Here, we need the Oracle to commit to a signature s_c_i on the result with a nonce R_c when the price is below 225,000 SATS/ORDI. As the outcome of the above bet only requires execution when the price is below 225,000 SATS/ORDI, we have only one outcome: Execute Liquidation, and the collateral belongs to the protocol.

To this end, Alice and the protocol must create a commitment transaction for this outcome. However, the signatures created by Alice and the protocol for this transaction are not(R, s), but adapter signatures (R, s'). This means that the signatures exchanged between the parties cannot directly unlock this contract; instead, a secret value must be revealed. This secret value is precisely the pre-image ofs_c_1.G, the oracle's signature. Additionally, because the oracle's signature nonce value is already determined R_c, s_c_1.G can be constructed.

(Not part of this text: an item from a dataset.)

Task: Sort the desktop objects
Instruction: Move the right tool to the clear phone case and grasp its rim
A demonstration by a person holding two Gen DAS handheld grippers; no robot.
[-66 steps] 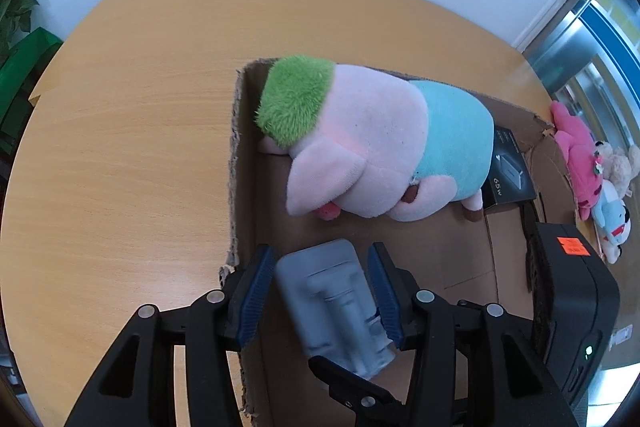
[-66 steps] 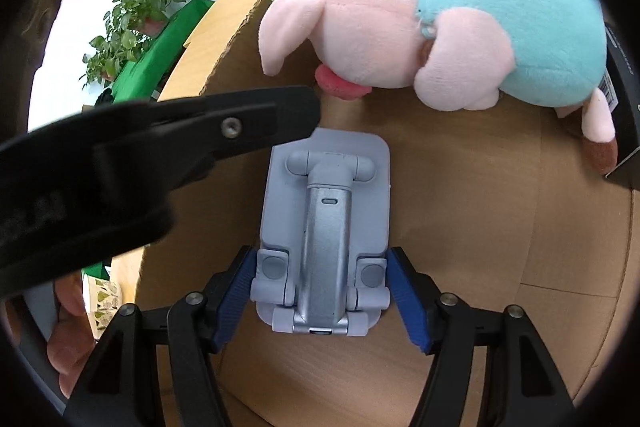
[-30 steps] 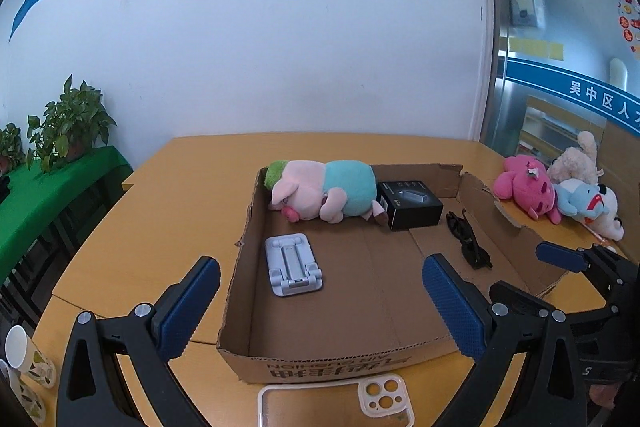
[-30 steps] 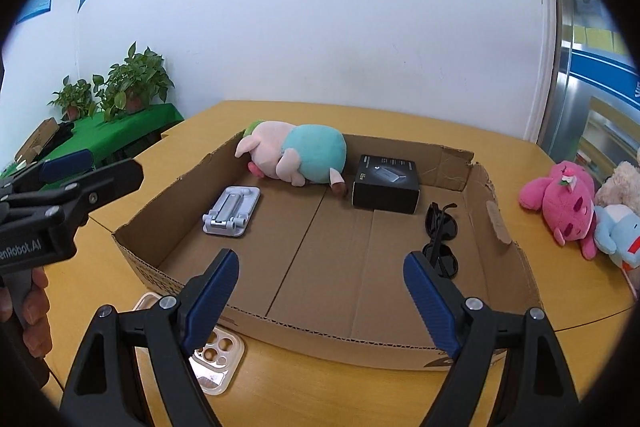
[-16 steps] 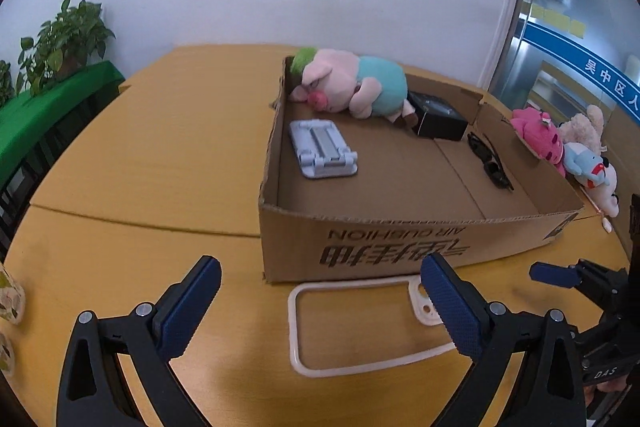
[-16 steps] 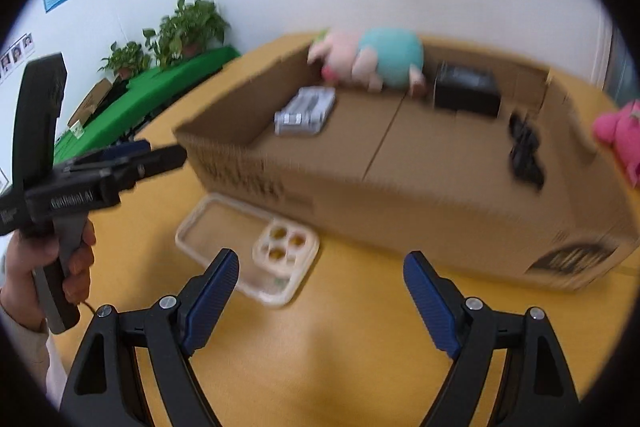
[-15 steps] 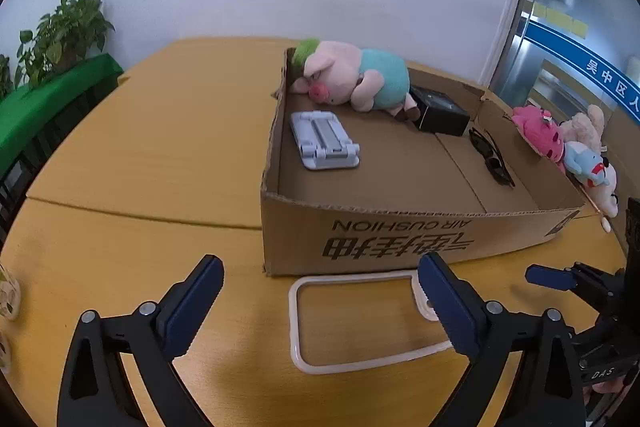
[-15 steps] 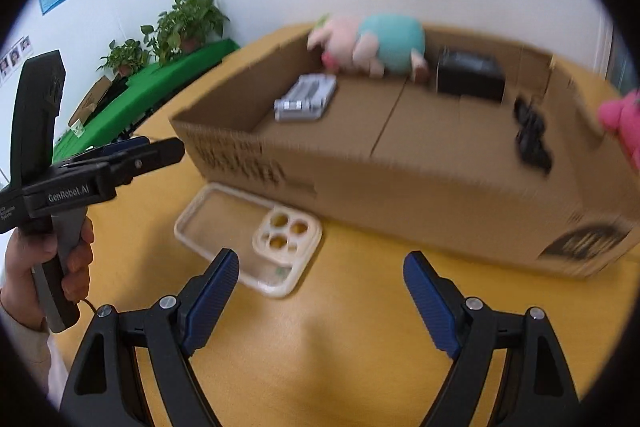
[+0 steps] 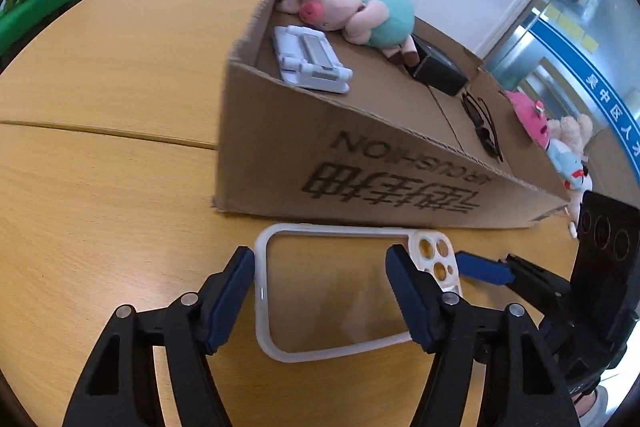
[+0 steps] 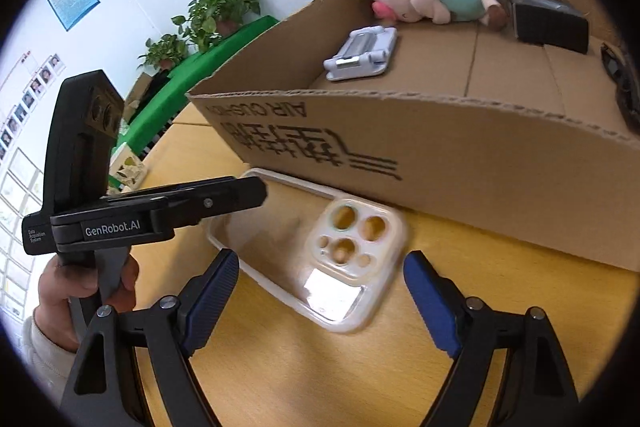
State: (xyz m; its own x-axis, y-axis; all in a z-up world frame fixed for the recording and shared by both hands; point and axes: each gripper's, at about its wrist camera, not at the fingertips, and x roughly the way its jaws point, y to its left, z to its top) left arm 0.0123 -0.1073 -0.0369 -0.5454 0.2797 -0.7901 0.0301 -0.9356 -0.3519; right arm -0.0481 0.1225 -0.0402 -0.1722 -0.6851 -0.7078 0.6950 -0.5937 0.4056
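A clear phone case [image 9: 340,291] lies flat on the wooden table [image 9: 100,167] beside a cardboard box [image 9: 360,171], white wall behind. Its long axis runs along the box front, camera cutouts toward the right gripper [image 10: 320,299], whose jaws are open. The left gripper [image 9: 320,291] has just been closing, its jaws astride the case without pressing.

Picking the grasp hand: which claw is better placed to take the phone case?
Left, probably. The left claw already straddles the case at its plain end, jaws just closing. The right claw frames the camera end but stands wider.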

s_c_1.G = R_c + Hash(R_c || 'Execute Liquidation' || PK_c) * PK_c

The oracle will publish the signature when the price exceeds 225,000 SATS/ORDI (R_c, s_c_1). Then, the protocol can complete the opponent's adapter signature and add its signature, making the above transaction valid, broadcasting it to the network, and triggering settlement effects. Conversely, if the price is not below 225,000 SATS/ORDI, oracle will not publish s_c_1, and this commitment transaction will not become valid.

Essentially, DLC allows users and the protocol to use the Bitcoin blockchain as a medium for agreements, with both parties locking funds in a multi-signature address to construct a DLC script. These funds can only be used and redistributed according to certain rules when the oracle publishes specific information at a specified time. In Shell Finance, the protocol leverages DLC to implement a liquidation mechanism involving external price oracles without users needing to trust any entity.